I’m trying to grow my subscriber list, so in order to entice you to join it, I offer the following:

  • As I’ve noted before, this year I’m going to award a $20 online bookstore gift certificate (Amazon or whatever you prefer) to a random person drawn from the subscriber list each quarter. So at the end of March, somebody’s getting one. The list is still pretty small, so your odds are way higher here than they are in other lotteries. (Sorry, family members, you are disqualified.)
  • cover for Motivated Sellers

    “Motivated Sellers” – a prequel to The Awful Mess

    I’ve finished the short prequel to The Awful Mess that began with “After that Slap.” (Those of you already on the list may remember this.) It’s in production at the moment. It’s now called “Motivated Sellers” and I will soon make it available free to all members of my reading list. You get to spend some time with Winslow and Bert and watch Mary’s real estate agent dodge that issue of how the house smells. And then I’d love it if you’d let me know whether you think I should make it available to the general public or not.

Those of you already on the list know I don’t send a lot of email. Right now if you want blog posts, that’s a separate subscription. I may combine the two lists, just so the update people don’t forget who I am. Blog posts only come every two weeks unless something exciting is going on. (I tried doing it weekly again recently and while I enjoy it, I find it takes a major amount of time that really ought to be going to fiction writing.)

And yes, spring WILL come

forced blossoms and primroses

Some flowers to help us survive winter!

I want to end on a cheery note for those of us suffering through the worst winter in decades in the American Northeast (as I write this, it is snowing AGAIN.) I forced these branches from a sick tree in front of the house into blossom this week. It’s a reminder that those buds out there really will swell and break into flower and leaf someday.

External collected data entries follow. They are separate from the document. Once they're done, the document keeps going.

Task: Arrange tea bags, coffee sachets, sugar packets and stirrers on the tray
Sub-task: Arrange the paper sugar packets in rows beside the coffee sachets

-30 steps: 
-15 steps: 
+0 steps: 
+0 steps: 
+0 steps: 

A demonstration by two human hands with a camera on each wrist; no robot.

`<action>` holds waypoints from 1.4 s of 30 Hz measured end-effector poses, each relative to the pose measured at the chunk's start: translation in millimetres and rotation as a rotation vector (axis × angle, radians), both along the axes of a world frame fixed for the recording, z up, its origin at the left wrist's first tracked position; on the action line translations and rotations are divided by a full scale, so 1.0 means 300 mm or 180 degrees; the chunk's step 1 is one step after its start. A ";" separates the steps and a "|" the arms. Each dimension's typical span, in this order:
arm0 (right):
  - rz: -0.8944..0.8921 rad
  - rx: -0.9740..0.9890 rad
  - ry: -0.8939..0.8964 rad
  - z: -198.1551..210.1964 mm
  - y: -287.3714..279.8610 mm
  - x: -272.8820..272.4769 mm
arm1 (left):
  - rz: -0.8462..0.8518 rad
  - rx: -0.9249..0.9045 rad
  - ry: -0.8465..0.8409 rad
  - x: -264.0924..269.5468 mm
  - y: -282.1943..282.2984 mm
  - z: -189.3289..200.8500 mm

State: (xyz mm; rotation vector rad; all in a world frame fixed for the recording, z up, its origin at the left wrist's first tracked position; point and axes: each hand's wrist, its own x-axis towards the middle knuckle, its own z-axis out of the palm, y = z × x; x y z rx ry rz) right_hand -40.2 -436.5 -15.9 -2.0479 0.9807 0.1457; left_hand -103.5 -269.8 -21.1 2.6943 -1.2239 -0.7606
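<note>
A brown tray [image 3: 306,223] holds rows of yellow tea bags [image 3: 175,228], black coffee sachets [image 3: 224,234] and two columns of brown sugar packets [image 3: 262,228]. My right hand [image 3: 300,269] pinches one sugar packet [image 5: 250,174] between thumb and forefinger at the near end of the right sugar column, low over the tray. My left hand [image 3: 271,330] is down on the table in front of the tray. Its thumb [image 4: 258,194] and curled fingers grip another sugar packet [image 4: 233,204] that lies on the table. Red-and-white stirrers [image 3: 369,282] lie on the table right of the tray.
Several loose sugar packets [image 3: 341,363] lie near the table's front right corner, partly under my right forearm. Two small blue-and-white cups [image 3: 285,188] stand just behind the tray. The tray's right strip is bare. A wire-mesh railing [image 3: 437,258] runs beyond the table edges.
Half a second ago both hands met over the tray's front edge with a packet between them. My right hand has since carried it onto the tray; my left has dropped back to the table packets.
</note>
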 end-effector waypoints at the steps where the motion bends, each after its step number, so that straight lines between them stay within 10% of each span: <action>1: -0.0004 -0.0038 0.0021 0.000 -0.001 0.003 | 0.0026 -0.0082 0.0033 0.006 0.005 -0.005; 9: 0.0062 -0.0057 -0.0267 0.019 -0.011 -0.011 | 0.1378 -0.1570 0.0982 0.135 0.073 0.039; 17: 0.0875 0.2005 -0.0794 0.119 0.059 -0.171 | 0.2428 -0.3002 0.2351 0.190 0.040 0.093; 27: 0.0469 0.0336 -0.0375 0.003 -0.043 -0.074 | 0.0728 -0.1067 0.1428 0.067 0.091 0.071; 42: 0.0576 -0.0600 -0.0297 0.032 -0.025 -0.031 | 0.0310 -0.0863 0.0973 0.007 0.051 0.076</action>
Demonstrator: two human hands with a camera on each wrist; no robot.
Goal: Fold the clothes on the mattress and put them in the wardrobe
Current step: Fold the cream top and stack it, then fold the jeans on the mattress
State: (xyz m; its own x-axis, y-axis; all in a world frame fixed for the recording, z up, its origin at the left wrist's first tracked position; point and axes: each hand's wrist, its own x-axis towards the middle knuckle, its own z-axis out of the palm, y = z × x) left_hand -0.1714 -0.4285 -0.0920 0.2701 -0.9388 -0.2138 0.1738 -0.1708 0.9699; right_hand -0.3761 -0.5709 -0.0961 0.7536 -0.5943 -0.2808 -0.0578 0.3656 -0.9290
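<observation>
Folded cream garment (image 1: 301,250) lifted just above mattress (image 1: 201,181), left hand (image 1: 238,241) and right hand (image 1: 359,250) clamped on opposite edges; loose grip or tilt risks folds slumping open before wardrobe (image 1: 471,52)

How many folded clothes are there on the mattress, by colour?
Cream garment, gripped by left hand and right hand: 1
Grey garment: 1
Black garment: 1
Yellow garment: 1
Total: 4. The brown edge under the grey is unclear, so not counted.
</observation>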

Want to try it yourself? Cut some branches, put them in water — maybe with a teaspoon of hydrogen peroxide to discourage bacteria — and be patient. It took about three weeks, and I had just been about to dump it all as a failed experiment when I noticed the buds swelling. Forsythia and willows are the easiest to do this with, if you have those. But fruit trees can work. I used to do it with ninebark, too. If you hammer the ends of the branches flat that is supposed to help them take up water, but I didn’t bother with that.

Those are primroses underneath the branches. I picked them up at the grocery store on sale this week. (They are often on sale about now.) If I keep the spent blossoms pinched and keep them moist, they should continue to bloom for quite some time.

Stay warm and think spring thoughts!